Search the entries below for "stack". Report each line where it occurs.

Provided records section start

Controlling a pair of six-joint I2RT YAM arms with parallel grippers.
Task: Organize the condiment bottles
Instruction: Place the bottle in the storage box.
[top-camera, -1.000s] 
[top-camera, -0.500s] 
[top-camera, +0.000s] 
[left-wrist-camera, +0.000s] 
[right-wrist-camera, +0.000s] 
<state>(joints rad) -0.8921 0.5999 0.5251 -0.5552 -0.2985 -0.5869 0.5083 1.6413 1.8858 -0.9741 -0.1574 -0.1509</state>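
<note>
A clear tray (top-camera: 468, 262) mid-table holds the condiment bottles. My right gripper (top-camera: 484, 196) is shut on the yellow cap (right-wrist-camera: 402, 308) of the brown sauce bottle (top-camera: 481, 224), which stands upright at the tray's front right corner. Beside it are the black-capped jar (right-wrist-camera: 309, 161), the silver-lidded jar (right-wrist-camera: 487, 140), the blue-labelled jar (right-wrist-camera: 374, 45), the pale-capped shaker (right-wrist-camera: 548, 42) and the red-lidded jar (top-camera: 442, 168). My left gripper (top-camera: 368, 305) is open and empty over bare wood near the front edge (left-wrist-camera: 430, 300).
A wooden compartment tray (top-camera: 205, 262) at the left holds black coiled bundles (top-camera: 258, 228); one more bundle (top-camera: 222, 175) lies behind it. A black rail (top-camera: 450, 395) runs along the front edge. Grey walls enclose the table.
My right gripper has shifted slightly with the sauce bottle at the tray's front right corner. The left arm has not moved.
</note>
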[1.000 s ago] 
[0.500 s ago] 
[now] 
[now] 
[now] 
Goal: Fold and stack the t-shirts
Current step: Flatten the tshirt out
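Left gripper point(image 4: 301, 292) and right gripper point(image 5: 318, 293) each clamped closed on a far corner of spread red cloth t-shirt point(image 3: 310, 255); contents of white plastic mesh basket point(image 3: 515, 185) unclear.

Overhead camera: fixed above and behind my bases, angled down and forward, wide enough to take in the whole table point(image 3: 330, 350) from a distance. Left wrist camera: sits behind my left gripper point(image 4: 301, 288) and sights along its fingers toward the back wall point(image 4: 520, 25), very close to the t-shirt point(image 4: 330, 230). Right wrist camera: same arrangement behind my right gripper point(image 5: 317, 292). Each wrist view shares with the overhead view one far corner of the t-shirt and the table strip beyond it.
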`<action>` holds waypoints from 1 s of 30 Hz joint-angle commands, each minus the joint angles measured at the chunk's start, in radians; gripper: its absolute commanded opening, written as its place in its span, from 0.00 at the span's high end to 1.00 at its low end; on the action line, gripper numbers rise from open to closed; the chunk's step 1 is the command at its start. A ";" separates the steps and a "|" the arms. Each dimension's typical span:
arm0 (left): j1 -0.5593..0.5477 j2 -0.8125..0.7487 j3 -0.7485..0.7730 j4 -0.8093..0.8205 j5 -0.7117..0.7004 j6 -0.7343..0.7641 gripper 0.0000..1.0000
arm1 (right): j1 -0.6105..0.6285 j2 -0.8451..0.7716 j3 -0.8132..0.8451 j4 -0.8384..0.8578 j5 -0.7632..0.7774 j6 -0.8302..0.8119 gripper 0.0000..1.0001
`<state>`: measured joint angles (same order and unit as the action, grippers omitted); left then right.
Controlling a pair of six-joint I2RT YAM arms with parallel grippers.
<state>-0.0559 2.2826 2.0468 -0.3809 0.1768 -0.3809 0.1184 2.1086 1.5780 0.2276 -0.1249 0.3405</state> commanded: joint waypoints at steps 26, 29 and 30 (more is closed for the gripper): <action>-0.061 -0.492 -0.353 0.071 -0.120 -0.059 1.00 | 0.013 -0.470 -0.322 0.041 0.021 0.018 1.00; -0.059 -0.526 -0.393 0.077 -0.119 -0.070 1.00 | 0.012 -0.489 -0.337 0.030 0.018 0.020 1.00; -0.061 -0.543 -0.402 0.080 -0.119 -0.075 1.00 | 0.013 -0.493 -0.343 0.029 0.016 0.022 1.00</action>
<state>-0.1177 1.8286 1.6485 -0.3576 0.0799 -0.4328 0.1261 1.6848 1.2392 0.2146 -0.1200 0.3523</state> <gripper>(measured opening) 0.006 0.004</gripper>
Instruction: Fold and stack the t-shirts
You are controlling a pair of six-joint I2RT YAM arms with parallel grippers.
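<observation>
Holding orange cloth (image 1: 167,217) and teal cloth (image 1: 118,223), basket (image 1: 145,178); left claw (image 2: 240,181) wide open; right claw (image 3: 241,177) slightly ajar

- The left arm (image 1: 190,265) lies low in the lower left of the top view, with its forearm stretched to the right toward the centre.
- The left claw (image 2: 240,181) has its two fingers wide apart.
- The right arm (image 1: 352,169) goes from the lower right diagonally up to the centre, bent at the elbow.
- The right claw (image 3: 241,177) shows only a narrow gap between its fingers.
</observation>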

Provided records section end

- **Exercise solution**:
Goal: Fold and stack the t-shirts
Instruction: Fold and stack the t-shirts

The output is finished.